The diagnosis of winter depression (seasonal affective disorder, or SAD) is based upon its annual pattern of recurrence in the fall/winter and spontaneous remission in the spring/summer. At temperate latitudes, about 5% of the population is estimated to have SAD, with another 15% of the population manifesting less severe symptoms (sub-syndromal SAD) . Females predominate, by a vast majority, at least between the ages of puberty and menopause. In addition to the usual characteristics of depression, particularly what is termed atypical or retarded major depression (in which the hallmark vegetative changes in sleep and appetite are in the direction of increased sleep and appetite ), SAD patients crave foods that contain complex carbohydrates (such as pasta, baked goods and sweets) and gain weight in the winter . Fruits and vegetables are preferred in the spring and summer. Weight loss, if it occurs at all, is during these two seasons, often resulting in smaller sized wardrobe in the summer. Fatigue, particularly difficulty getting up in the morning, is omnipresent, despite a tendency to lengthen sleep (up to three hours) in the winter, which is not restorative . While generally not as severe as other types of major affective disorders (for example, suicide is less common in SAD than in bipolar and non-seasonal unipolar major depression), SAD patients socially isolate themselves to a considerable degree; typically, they will say that they withdraw on week-ends and as soon as they get home from work. Many are often quite irritable with family, friends and co-workers. SAD appears to be more common at the higher of the temperate latitudes  and affects all ages, sometimes manifesting as school anxiety in young children (during the fall and winter) [4, 5]. SAD appears to run in families and therefore is thought to have a strong genetic component. Measurement of symptom severity is accomplished by a number of mood scales, primarily by one or another version of the SIGH-SAD (Structured Interview Guide for the Hamilton Depression Rating Scale, Seasonal Affective Disorders version), which was originally a composite of the standard 21-item Hamilton Depression Scale and eight items thought to be highly representative of SAD .

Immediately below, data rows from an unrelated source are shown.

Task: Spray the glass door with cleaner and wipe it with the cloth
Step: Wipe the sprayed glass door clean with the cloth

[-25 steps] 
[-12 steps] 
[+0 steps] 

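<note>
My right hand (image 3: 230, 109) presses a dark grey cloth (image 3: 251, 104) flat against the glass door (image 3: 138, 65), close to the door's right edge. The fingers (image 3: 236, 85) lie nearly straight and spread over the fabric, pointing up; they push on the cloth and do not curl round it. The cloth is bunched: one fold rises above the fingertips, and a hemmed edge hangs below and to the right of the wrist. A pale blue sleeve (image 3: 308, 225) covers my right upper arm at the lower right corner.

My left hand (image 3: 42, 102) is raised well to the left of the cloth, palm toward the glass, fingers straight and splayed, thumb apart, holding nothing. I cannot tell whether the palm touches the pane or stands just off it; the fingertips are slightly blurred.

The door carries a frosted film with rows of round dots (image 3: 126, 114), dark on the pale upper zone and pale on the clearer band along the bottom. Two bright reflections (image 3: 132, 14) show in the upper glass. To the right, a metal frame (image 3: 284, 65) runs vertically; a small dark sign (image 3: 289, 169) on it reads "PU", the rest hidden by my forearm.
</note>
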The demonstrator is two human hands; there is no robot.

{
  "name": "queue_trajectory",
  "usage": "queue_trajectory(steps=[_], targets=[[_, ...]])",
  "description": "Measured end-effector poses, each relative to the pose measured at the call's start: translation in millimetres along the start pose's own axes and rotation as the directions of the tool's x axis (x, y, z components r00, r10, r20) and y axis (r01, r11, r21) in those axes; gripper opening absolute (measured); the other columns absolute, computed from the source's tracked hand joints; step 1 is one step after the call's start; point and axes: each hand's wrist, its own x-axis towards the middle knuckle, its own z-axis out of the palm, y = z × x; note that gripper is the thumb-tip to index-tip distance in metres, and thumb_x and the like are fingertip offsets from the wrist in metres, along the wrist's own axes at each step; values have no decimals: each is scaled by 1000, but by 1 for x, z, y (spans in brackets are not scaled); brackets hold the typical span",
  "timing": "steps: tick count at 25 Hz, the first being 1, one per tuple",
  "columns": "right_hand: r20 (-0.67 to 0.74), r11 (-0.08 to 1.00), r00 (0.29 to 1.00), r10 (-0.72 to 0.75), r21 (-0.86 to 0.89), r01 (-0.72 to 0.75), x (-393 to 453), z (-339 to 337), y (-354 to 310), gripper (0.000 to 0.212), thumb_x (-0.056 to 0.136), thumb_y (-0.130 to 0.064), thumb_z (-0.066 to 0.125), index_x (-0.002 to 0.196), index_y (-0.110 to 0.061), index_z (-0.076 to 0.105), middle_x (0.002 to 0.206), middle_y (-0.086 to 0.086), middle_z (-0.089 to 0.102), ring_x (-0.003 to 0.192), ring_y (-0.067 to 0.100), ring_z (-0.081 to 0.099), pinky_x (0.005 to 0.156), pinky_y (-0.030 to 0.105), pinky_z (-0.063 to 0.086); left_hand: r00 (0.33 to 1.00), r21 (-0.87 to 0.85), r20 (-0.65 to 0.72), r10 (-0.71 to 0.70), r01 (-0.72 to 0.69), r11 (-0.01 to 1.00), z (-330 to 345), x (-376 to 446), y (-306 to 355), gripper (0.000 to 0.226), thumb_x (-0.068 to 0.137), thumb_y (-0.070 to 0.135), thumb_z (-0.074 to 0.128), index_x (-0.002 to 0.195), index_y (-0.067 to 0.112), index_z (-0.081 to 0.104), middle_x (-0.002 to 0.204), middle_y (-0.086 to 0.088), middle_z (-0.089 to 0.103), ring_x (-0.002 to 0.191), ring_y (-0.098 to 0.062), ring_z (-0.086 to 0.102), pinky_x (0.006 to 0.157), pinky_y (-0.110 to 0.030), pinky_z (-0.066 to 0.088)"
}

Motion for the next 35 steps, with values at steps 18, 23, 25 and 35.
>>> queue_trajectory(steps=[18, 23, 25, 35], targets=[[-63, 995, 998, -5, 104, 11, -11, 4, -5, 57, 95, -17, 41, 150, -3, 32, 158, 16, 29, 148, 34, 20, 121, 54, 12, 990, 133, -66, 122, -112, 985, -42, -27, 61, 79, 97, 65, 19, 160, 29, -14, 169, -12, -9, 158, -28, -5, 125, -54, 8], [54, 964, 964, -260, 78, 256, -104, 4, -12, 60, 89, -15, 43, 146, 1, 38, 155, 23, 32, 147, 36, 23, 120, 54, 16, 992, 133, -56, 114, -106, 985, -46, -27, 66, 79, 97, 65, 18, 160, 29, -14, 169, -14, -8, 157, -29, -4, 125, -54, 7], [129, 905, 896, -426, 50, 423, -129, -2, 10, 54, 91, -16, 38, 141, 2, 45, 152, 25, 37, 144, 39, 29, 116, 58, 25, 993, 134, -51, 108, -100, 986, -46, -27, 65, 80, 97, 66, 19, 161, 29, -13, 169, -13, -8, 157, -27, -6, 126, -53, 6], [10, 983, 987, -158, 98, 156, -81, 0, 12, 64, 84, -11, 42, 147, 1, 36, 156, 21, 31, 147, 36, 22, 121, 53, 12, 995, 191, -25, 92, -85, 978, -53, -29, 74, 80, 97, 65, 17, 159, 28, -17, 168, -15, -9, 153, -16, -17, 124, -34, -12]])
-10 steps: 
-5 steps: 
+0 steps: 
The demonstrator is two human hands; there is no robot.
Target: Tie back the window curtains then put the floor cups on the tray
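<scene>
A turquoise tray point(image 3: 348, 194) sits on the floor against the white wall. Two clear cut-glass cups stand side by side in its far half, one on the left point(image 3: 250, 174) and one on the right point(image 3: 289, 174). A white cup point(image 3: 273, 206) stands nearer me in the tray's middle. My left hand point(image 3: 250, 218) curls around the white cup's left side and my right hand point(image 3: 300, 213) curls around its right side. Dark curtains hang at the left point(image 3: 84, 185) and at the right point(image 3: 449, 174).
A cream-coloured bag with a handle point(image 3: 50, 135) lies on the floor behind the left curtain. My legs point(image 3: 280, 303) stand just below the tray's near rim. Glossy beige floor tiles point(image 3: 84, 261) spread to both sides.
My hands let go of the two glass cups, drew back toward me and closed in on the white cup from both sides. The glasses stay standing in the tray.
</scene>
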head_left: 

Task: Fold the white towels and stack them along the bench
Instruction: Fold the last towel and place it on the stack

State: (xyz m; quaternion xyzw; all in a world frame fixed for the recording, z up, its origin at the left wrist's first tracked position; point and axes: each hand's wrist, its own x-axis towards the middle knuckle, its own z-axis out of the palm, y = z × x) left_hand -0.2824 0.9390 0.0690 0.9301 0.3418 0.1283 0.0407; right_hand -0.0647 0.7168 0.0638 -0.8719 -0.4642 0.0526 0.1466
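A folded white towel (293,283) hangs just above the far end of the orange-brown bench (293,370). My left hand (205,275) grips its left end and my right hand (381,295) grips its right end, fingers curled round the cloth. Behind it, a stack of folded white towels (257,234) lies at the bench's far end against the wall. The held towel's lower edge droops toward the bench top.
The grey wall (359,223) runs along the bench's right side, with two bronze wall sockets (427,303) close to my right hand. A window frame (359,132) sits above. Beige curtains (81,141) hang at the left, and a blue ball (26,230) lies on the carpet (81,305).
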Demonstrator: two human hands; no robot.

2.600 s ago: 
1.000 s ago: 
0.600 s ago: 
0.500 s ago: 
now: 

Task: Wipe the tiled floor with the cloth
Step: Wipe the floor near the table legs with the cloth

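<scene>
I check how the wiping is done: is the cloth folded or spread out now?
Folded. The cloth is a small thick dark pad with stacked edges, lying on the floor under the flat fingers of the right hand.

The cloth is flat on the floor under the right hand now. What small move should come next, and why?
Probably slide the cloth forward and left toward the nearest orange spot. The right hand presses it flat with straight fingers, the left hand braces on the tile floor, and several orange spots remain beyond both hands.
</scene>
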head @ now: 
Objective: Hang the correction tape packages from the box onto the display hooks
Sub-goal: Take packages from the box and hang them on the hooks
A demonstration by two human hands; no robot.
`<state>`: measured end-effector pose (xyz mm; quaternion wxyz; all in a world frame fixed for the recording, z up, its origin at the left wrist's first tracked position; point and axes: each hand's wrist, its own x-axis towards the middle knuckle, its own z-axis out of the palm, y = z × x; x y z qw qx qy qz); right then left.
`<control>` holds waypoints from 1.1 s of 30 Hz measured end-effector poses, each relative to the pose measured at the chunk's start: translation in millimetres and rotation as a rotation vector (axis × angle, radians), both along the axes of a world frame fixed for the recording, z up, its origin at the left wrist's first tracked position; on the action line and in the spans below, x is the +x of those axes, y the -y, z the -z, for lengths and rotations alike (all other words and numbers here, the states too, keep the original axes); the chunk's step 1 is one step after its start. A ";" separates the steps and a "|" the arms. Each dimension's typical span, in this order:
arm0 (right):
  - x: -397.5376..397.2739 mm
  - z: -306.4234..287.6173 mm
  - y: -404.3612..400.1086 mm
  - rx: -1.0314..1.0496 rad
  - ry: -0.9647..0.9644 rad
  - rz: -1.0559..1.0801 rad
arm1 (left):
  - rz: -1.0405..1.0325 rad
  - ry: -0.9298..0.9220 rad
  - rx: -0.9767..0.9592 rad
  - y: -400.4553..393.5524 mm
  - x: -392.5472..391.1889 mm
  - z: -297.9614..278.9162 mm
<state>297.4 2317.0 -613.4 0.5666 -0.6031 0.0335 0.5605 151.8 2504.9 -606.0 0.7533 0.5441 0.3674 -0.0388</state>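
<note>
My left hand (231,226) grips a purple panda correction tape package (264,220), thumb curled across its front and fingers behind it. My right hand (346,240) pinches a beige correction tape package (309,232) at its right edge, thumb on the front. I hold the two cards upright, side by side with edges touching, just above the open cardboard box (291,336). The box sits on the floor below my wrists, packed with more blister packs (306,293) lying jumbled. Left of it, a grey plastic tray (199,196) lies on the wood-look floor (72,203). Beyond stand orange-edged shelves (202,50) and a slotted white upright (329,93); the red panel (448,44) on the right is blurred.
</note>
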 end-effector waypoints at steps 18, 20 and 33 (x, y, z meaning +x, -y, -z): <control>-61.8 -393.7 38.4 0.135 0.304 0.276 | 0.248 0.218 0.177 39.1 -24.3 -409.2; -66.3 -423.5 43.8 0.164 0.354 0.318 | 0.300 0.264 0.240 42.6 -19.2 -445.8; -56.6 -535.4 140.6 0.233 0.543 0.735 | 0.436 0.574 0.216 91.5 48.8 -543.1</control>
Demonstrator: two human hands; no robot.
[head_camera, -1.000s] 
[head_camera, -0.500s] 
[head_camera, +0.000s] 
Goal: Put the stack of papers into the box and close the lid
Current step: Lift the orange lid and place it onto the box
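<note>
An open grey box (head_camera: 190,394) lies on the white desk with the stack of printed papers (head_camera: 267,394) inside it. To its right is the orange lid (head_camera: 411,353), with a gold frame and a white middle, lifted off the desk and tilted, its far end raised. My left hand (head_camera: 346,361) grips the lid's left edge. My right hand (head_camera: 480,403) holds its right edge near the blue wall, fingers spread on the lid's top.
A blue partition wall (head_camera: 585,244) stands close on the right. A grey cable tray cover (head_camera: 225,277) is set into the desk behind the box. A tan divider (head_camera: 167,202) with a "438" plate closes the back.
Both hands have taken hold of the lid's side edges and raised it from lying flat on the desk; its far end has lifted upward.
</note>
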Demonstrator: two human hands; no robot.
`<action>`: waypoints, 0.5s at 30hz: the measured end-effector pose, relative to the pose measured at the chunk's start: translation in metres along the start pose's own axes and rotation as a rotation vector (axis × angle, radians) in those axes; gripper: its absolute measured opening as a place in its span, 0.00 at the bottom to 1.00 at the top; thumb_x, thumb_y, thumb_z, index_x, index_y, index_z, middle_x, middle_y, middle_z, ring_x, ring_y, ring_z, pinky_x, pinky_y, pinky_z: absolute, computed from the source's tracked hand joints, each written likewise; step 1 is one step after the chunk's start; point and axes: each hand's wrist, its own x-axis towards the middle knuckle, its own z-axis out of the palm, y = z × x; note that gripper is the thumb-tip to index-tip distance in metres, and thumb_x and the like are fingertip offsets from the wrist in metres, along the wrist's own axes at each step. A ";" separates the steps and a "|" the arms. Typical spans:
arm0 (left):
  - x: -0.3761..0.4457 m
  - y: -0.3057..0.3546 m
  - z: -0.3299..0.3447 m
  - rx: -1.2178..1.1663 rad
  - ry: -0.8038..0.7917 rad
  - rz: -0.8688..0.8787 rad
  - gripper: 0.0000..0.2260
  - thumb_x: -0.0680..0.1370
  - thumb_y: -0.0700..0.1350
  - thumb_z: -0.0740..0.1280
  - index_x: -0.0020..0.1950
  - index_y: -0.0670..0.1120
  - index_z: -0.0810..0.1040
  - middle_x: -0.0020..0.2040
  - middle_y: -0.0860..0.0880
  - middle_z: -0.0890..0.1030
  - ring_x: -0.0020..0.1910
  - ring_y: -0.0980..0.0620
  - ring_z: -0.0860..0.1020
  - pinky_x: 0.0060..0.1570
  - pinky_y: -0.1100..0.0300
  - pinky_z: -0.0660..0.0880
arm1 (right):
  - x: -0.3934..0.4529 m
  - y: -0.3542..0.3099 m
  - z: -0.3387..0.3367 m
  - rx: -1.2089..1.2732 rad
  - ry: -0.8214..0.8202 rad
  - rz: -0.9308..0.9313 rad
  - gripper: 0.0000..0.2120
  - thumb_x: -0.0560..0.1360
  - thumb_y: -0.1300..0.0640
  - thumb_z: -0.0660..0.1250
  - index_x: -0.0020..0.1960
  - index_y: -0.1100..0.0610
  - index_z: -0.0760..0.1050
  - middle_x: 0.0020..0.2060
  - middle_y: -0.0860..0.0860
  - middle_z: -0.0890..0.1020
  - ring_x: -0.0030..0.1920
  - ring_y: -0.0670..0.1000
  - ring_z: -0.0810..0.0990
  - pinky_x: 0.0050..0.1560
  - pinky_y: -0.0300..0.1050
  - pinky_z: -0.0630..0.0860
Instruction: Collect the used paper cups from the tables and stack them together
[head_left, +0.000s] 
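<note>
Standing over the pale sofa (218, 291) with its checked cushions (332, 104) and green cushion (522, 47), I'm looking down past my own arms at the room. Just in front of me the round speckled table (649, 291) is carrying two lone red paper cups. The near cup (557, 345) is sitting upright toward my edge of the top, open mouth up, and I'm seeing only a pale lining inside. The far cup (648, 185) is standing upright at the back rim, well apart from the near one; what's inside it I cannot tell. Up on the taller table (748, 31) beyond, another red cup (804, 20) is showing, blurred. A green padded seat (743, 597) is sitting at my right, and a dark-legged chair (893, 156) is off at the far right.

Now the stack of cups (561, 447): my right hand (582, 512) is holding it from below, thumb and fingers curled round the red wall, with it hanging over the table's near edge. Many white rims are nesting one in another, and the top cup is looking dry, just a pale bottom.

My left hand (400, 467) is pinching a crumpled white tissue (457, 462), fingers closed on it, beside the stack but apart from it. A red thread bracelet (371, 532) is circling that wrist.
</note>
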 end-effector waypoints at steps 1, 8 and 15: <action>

How can understanding the phase shift hypothesis (PSH) for winter depression, or seasonal affective disorder (SAD) be of benefit to sleep researchers and clinicians? One, the same circadian mechanism causing SAD may also be a cause of non-restorative sleep. Two, the melatonin laboratory test useful in SAD, which partially depends on the mid-point between sleep onset and waketime, may potentially be applicable to non-restorative sleep. Three, the other part of this lab test, the dim light melatonin onset (DLMO) also indicates the times of the light and melatonin phase response curves (PRCs) and therefore provides the optimal schedules for using these phase-resetting agents in treating circadian misalignment disorders (such as SAD), as well as advanced sleep phase syndrome (ASPS) and delayed sleep phase syndromes (DSPS). Four, the bio-psycho-social-environmental model inspired by SAD and the PSH, now appears to be relevant to other disorders, including sleep disorders. It is hoped that this monograph will stimulate further research in disorders that may have a circadian misalignment component (such as non-restorative sleep), as well as canonical circadian phase sleep disorders, ASPS, DSPS, and hypernycthermal syndrome.
SAD appears to be caused, at least in part, by a mismatch between the sleep/wake cycle and the circadian rhythms that are tightly coupled to the endogenous circadian pacemaker . Phase-resetting agents (such as bright light exposure and low-dose melatonin administration) are the treatments of choice, provided the SAD patient is properly phase typed, so that these agents can be administered at the correct time. It is also possible that these agents can phase shift rhythms too much, causing circadian misalignment in the opposite direction. The prototypical phase-delayed SAD patient has a dim light melatonin onset (DLMO) that is delayed with respect to mid-sleep (the mid-point between sleep onset and sleep offset); a smaller subgroup has a DLMO that is phase advanced with respect to mid-sleep (Fig. 1). This line of thought builds on three decades of research in which endogenous melatonin has been the primary dependent variable and exogenous melatonin the primary independent variable; therefore, by way of introduction, the following review is in order.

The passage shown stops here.